REQUIRED ACTION: Return every entry exactly as written.

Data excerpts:
┄┄┄┄┄┄┄┄┄┄┄┄┄┄┄┄┄┄┄┄
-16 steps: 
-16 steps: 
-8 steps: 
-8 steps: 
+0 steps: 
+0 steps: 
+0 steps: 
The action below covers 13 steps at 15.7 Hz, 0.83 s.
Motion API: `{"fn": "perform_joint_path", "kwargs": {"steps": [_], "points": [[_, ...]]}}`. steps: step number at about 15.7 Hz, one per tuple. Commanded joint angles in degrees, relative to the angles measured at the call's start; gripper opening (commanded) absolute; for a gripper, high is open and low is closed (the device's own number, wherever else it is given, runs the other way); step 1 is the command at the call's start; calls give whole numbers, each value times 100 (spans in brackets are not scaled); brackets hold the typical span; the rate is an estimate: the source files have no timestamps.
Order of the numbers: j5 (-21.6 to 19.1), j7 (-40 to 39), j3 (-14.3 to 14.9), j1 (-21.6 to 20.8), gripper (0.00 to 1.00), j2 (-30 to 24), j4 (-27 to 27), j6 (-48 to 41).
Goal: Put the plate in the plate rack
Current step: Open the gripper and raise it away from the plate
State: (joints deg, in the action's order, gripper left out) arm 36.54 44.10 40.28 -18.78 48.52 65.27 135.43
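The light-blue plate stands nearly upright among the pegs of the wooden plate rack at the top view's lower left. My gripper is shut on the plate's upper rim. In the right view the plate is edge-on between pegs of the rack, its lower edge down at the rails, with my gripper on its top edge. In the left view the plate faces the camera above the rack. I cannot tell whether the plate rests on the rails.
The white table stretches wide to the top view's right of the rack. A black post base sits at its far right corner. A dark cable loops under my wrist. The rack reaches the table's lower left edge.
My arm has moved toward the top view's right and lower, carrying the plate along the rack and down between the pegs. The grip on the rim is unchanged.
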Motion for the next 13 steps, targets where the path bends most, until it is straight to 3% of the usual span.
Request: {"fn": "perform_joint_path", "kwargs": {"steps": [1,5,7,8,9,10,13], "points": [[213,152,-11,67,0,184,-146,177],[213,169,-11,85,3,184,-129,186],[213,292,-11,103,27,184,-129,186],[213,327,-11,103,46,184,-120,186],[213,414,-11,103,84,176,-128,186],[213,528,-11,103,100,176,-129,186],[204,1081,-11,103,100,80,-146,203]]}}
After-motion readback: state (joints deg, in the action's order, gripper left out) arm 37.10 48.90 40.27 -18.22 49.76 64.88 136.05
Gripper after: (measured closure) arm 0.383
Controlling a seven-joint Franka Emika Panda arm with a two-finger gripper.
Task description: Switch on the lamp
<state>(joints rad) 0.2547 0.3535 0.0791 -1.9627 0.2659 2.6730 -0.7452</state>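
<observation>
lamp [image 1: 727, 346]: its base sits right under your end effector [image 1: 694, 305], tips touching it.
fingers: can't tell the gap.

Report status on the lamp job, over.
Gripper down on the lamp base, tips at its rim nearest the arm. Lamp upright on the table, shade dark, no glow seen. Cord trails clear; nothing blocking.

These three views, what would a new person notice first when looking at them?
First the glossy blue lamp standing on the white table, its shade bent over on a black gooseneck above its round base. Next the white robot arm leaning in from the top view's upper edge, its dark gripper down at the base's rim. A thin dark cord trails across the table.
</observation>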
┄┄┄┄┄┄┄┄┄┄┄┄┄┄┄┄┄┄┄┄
SOLUTION FOR THIS PROBLEM:
-16 steps: 
-16 steps: 
-8 steps: 
-8 steps: 
+0 steps: 
+0 steps: 
+0 steps: 
The action below covers 13 steps at 15.7 Hz, 0.83 s.
Motion API: `{"fn": "perform_joint_path", "kwargs": {"steps": [_], "points": [[_, ...]]}}`. steps: step number at about 15.7 Hz, one per tuple. Commanded joint angles in degrees, relative to the angles measured at the call's start; gripper opening (commanded) absolute; for a gripper, high is open and low is closed (the device's own number, wherever else it is given, runs the other way); step 1 is the command at the call's start; calls give whole numbers, each value times 100 (spans in brackets are not scaled); brackets hold the typical span; the rate is an estimate: the source files have no timestamps.
Order of the numbers: j5 (-21.6 to 19.1), j7 (-40 to 39), j3 (-14.3 to 14.9), j1 (-21.6 to 20.8), gripper (0.00 to 1.00), j2 (-30 to 24), j4 (-27 to 27), j6 (-48 to 41).
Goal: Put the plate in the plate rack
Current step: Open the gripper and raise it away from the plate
State: (joints deg, in the action's order, gripper left out) arm 36.54 44.10 40.28 -18.78 48.52 65.27 135.43
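The light-blue plate stands nearly upright among the pegs of the wooden plate rack at the top view's lower left. My gripper is shut on the plate's upper rim. In the right view the plate is edge-on between pegs of the rack, its lower edge down at the rails, with my gripper on its top edge. In the left view the plate faces the camera above the rack. I cannot tell whether the plate rests on the rails.
The white table stretches wide to the top view's right of the rack. A black post base sits at its far right corner. A dark cable loops under my wrist. The rack reaches the table's lower left edge.
My arm has moved toward the top view's right and lower, carrying the plate along the rack and down between the pegs. The grip on the rim is unchanged.
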Motion for the next 13 steps, targets where the path bends most, until it is straight to 3% of the usual span.
Request: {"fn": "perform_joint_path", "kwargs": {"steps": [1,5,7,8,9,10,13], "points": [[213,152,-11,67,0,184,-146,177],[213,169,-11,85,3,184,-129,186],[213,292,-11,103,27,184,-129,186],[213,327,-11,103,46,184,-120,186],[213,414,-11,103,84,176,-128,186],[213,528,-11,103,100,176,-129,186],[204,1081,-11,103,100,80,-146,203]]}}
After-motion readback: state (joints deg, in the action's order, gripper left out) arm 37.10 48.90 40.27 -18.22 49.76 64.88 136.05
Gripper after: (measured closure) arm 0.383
Controlling a seven-joint Franka Emika Panda arm with a two-finger gripper.
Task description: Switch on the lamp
<state>(joints rad) 0.2547 0.3535 0.0791 -1.9627 0.2659 2.6730 -0.7452</state>
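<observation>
lamp [image 1: 727, 346]: its base sits right under your end effector [image 1: 694, 305], tips touching it.
fingers: can't tell the gap.

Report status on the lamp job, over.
Gripper down on the lamp base, tips at its rim nearest the arm. Lamp upright on the table, shade dark, no glow seen. Cord trails clear; nothing blocking.

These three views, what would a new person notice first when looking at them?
First the glossy blue lamp standing on the white table, its shade bent over on a black gooseneck above its round base. Next the white robot arm leaning in from the top view's upper edge, its dark gripper down at the base's rim. A thin dark cord trails across the table.
</observation>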

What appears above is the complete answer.